In a highly anticipated hearing today before Carter, several motions were heard, including a resolution to long-standing questions about whether attorney Orly Taitz properly served notice on the defendants, which she had.
In a second ruling, Carter ordered that attorney Gary Kreep of the United States Justice Foundation can be added to the case to represent defendants Wiley Drake and Markham Robinson, who had been removed by an earlier court order. Drake, the vice presidential candidate for the American Independent Party, and Robinson, the party's chairman, were restored as plaintiffs.
But the judge did not immediately rule on Taitz' motion to be granted discovery that is the right to see the president's still-concealed records. Nor did Carter rule immediately on a motion to dismiss the case, submitted by the U.S. government, following discussion over Taitz' challenge to the work of a magistrate in the case.
(Excerpt) Read more at wnd.com ...
>> He’s provided what he claims is evidence he was born in Hawaii, you call it a forgery. No law requires he do any more than he’s done so far.
Why would it be necessary to provide any evidence at all if the claim of legitimacy is paramount to concerns of criminality?
FWIW, I’m not a birther, nor an anti-birther - just lurking the issue.
Could it be that judge Carter is also a real "birther"???
Not sure exactly what you're trying to say.
Oh nonsense. Forgery has not been established because nobody has actually seen the physical document.
The Constitution requires that he be a natural born citizen under Article II Section 1 and he has failed to meet that standard.
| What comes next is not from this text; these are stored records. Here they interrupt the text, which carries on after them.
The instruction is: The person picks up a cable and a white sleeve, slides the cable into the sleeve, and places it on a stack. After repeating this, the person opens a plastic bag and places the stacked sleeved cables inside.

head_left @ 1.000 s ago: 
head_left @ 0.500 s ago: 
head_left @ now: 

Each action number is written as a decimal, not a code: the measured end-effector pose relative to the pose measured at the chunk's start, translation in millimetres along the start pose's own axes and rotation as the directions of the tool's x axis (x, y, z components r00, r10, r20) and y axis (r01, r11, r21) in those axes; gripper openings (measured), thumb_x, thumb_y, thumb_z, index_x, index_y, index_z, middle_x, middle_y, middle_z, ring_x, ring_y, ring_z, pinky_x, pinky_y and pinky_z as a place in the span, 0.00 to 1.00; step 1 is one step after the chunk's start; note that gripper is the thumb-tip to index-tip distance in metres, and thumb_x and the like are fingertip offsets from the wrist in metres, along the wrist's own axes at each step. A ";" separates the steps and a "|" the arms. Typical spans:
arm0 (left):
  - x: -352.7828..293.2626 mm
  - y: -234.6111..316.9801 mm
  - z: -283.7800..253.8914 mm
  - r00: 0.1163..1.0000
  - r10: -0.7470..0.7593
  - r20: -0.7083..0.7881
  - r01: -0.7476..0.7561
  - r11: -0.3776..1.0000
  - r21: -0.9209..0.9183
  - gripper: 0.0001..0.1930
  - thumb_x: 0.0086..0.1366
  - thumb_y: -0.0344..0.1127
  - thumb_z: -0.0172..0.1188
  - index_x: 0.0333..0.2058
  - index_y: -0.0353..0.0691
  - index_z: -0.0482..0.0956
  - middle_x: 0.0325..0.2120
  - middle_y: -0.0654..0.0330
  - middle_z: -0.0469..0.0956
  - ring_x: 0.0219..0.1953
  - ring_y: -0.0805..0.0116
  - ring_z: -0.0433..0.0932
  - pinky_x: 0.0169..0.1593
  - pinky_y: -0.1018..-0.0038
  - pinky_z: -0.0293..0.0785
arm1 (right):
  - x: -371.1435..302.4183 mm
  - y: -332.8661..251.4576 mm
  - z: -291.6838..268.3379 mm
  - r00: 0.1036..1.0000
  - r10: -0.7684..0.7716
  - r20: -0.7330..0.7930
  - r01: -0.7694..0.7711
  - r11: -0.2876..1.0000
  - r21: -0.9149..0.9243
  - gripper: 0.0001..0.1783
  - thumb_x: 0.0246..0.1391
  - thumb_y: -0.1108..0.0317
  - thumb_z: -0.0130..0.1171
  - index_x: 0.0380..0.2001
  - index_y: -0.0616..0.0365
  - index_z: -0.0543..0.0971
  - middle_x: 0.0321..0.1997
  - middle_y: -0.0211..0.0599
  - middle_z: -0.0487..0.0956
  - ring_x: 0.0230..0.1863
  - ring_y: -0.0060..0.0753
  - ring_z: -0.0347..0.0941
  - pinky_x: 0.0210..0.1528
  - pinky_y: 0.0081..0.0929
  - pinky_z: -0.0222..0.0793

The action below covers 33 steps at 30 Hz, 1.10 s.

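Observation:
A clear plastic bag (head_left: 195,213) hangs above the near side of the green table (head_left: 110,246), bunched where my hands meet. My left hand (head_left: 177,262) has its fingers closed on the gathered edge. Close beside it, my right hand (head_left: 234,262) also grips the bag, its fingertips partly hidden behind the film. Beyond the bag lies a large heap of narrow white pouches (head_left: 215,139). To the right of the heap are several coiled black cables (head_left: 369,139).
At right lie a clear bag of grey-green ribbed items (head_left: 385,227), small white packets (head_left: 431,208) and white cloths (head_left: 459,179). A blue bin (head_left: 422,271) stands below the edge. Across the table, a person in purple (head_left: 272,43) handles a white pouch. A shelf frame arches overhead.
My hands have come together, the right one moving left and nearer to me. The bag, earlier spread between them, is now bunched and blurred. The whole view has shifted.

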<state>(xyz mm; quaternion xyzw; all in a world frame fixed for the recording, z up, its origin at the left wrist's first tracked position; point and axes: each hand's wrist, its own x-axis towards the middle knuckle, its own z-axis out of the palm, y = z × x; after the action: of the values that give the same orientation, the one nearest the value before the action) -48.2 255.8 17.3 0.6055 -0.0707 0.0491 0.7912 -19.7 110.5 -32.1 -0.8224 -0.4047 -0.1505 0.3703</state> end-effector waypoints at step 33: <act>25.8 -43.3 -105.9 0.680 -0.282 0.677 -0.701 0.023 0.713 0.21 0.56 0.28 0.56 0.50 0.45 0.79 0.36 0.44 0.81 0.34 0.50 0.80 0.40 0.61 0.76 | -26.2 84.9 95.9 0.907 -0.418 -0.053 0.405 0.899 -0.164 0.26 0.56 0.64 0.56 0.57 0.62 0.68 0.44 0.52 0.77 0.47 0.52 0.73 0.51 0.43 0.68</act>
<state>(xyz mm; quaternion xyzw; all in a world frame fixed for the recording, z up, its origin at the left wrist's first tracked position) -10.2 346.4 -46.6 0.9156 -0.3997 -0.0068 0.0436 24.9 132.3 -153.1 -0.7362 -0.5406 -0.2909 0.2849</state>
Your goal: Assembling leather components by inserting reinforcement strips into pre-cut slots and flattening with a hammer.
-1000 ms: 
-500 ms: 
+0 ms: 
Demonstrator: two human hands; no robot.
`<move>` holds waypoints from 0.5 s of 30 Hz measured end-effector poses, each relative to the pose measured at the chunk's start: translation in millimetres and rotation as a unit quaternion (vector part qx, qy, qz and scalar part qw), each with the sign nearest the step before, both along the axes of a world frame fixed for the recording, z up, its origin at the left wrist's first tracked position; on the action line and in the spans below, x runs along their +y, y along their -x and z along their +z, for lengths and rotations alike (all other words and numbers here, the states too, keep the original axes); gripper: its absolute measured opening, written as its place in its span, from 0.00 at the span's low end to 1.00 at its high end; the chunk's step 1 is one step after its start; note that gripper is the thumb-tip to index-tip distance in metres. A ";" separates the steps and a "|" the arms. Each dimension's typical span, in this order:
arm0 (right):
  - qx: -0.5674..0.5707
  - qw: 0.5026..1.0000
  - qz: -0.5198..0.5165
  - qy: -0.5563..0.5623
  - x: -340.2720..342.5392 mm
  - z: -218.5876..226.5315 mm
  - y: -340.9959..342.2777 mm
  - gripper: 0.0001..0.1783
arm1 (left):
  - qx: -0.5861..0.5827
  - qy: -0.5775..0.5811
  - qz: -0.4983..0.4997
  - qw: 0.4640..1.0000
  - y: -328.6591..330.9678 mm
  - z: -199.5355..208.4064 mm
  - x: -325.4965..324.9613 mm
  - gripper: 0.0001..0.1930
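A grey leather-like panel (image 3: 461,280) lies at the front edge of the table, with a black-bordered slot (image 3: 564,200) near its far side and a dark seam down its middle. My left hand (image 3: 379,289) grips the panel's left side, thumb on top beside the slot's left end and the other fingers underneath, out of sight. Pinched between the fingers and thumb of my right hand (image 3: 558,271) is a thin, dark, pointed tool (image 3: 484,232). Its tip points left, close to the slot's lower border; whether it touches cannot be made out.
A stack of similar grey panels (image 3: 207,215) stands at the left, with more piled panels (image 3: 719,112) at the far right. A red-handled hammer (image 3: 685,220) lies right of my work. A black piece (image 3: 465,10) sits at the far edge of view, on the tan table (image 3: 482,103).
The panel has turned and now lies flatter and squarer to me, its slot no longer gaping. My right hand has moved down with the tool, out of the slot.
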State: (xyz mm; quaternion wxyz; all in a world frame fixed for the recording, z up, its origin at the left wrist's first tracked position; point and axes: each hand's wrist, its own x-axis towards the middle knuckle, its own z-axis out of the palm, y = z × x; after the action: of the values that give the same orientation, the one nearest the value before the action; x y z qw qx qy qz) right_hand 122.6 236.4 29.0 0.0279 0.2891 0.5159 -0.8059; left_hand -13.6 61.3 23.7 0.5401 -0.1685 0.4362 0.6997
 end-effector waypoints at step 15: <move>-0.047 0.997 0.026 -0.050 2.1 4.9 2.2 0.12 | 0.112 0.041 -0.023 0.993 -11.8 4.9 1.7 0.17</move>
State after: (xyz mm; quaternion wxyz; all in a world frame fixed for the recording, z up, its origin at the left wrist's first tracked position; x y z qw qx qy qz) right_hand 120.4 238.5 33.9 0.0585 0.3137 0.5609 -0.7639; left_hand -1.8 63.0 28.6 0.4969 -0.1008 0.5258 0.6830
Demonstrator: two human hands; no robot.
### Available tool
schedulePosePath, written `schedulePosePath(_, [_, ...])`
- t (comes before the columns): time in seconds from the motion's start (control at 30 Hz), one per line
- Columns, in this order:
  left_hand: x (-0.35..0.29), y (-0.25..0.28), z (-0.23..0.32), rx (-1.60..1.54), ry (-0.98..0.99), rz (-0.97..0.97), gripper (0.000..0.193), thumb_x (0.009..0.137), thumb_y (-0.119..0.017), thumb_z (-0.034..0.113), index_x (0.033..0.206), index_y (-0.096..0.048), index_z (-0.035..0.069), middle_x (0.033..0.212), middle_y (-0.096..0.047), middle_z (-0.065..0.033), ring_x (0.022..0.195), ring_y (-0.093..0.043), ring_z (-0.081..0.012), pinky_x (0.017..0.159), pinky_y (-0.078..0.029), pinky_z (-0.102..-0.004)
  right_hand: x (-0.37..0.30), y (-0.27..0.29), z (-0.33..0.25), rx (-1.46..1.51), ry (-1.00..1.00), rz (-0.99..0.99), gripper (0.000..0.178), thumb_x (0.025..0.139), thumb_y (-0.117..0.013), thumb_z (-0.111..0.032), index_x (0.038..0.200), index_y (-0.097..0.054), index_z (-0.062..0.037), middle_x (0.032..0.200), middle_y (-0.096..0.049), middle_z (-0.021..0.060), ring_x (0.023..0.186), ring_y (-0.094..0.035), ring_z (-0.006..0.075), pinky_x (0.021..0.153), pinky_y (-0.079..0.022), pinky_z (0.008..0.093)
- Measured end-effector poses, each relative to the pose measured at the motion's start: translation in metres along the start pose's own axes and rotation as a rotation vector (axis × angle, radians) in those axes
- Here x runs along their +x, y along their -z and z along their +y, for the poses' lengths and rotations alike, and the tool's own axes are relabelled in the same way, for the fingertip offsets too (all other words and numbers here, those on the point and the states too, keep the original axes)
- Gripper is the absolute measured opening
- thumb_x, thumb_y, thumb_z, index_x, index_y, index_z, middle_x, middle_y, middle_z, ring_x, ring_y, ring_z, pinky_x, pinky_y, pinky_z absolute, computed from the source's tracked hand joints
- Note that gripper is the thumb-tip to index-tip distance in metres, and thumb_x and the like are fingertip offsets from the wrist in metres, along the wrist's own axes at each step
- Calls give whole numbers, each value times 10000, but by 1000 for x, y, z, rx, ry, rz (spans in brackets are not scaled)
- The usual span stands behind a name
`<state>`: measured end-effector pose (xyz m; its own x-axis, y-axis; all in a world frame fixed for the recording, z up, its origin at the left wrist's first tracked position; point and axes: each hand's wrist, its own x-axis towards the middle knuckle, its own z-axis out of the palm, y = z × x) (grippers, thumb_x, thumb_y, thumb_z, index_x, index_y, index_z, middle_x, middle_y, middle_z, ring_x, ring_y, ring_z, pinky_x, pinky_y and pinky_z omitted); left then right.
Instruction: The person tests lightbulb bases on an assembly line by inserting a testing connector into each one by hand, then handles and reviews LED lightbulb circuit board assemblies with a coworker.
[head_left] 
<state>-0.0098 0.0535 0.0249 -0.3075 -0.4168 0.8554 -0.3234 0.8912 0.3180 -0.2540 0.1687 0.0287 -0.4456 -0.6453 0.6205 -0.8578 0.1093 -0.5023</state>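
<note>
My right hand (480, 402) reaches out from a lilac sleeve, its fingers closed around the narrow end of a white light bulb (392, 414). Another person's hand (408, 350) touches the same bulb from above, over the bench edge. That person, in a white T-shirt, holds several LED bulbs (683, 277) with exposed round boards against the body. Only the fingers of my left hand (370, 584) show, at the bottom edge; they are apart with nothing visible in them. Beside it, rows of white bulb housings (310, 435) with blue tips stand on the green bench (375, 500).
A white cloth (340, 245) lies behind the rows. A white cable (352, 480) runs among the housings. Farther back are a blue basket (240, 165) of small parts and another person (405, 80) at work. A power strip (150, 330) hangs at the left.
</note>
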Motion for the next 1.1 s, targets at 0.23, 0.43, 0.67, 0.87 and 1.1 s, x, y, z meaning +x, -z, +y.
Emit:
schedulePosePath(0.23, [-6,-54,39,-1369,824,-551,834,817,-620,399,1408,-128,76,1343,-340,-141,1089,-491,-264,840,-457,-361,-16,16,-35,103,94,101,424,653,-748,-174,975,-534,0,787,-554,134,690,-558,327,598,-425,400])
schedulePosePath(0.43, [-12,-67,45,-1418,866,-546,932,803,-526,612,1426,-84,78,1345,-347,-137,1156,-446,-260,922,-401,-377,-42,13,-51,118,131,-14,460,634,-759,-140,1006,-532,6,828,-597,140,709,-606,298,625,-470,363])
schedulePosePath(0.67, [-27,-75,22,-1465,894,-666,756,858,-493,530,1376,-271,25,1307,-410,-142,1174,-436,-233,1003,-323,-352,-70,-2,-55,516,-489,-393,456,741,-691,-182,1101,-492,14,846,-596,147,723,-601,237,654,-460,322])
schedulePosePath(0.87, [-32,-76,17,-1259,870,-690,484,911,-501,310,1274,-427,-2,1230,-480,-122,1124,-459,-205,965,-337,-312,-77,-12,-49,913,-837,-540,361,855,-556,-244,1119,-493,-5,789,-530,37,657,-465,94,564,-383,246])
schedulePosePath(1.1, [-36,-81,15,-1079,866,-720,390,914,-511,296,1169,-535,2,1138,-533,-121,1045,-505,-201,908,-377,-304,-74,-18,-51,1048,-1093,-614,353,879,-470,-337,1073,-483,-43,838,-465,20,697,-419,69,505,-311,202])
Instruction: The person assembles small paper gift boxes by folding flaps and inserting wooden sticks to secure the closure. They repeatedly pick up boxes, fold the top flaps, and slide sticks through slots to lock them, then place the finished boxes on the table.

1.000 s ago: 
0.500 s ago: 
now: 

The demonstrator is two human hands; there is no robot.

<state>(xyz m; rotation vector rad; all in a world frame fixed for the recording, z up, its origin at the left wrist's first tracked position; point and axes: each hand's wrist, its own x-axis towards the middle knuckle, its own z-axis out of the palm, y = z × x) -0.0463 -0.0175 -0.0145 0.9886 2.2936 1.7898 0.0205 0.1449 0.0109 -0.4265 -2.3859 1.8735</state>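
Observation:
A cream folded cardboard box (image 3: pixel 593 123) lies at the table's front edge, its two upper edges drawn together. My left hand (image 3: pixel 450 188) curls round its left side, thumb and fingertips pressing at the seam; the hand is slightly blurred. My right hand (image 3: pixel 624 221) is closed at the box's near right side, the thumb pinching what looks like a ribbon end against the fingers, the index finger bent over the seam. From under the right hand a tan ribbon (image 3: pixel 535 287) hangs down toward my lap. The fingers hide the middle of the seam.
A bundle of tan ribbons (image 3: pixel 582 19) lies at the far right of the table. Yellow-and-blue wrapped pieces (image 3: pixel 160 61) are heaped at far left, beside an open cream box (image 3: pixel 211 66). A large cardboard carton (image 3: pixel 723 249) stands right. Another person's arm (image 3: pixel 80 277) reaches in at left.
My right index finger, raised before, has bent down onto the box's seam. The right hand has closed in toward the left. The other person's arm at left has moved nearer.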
Again, you know that and so does everyone else.
According to you. Nowhere in the Constitution can I find the requirement that Obama satisfy your standard.
See my prior post, i.e. "the law is an ass" (and so are you).
Better an ass than an idiot.
The existing Law, the highest Law in the Land, is the Constitution, and Comrade 0bama has failed to obey it and has allowed forgeries to be submitted in his behalf in a failed attempt to establish his eligibility to serve as POTUS.
Yadda, yadda, yadda. Once again, please point to where the Constitution requires your satisfaction. Or mine. Or anyone elses.
We never were 'company' in the first place, you lying troll.
The first thing you've said to date that we can agree on, you blithering jackass.
...I will state right now that I AM better than Barack Hussein 0bama...
Again, your opinion alone.
That is my very very liberal mother-in-law’s birthday!!!
The state-run-media including 98% of the radio talk show host are afraid of touching this with a 10’ pole!!!
ROTFLMAO!!!! No, I think that Judge Carter is a solid, experienced, responsible jurist who will deal with the matter appropriately and in accordance with the law. In the end I may not agree with him, or you may not agree with him, but I have faith in his integrity.
When was that established? Taitz has the right to a jury trial if she wants one.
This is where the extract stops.